Algorithmic Targeting for Opaque Selling in Vertical Markets
研究了卖家利用算法定向向消费者推荐产品时,如何通过产品线设计(包括不透明产品)影响购买行为和市场均衡,发现仅在基础产品差异适中时两种策略互补,且算法定向可能降低消费者剩余但提高社会福利。
Motivated by algorithmic targeting and data management, we explore a scenario where the seller holds an advantage over consumers regarding match-related information about products. The seller optimizes a product line consisting of two vertically differentiated products alongside an opaque product resulting from their mixture, strategically recommending these products to potential consumers. We model algorithmic targeting using an information design framework, and our investigation revolves around understanding how algorithmic targeting shapes consumer purchasing behaviors and influences market equilibrium. Furthermore, we explore the potential orchestration between algorithmic targeting and opaque selling, facilitated by product-line design. These two closely related instruments coincide in ex-ante manipulating information while differing in their targeting objects. Interestingly, only when the basic products exhibit intermediate differentiation does the seller use both instruments. This is because, when the disparity between the two primary products is extreme (either too large or too small), algorithmic targeting makes opaque selling ineffective at increasing profits.
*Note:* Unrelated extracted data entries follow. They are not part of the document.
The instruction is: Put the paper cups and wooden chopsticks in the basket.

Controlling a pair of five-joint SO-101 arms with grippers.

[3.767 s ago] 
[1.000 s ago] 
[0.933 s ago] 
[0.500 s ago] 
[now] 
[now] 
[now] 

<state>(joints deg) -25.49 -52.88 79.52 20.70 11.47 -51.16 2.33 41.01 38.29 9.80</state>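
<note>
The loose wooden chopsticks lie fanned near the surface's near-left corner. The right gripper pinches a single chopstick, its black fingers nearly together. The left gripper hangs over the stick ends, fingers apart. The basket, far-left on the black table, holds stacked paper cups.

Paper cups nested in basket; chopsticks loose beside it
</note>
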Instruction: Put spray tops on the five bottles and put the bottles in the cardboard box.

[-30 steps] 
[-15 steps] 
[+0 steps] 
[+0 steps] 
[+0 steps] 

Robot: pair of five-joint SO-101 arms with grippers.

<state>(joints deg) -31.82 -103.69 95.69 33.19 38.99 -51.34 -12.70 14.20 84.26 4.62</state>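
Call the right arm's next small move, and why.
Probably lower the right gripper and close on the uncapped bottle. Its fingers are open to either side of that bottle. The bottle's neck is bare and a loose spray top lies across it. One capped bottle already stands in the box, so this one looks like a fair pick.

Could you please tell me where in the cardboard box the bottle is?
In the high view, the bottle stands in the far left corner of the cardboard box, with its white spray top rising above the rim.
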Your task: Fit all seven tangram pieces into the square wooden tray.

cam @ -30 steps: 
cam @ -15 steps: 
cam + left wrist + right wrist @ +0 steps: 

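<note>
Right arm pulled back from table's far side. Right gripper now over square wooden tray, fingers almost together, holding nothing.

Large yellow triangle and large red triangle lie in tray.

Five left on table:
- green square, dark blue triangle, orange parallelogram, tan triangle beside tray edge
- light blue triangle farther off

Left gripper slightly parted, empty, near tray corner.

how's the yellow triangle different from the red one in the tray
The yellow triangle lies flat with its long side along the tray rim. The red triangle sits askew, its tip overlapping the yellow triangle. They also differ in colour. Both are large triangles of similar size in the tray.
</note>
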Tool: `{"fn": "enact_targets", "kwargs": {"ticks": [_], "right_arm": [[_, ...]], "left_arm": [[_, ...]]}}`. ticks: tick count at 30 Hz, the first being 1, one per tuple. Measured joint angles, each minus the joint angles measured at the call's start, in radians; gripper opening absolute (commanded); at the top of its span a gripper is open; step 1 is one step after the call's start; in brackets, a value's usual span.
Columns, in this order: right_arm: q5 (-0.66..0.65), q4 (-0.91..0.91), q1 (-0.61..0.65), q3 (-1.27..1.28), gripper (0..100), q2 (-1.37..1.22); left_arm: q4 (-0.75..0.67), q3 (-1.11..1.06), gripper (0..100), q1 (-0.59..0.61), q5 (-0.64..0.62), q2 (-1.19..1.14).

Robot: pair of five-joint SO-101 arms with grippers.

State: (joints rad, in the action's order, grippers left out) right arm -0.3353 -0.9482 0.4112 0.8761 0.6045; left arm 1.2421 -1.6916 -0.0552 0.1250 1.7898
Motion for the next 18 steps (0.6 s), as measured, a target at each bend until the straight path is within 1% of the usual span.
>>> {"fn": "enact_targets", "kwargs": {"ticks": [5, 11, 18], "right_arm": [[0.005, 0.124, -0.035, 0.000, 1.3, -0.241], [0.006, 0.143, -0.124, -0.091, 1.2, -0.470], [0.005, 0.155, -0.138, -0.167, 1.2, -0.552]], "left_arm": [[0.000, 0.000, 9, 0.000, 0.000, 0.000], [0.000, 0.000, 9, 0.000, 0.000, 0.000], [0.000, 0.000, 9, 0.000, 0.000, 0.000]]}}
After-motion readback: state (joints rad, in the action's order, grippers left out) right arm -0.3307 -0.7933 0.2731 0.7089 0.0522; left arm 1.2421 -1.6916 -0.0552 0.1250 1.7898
However, when these differences are moderate, the two strategies can complement each other. Opaque selling enhances profitability by introducing intermediate product variety, enabling more nuanced market segmentation, while algorithmic targeting is more flexible in promoting the willingness-to-pay of a wider range of consumers. Furthermore, when conducting welfare analysis, the adoption of algorithmic targeting is found sometimes to reduce consumer surplus but can enhance overall social welfare, highlighting the need for careful regulatory oversight in this domain.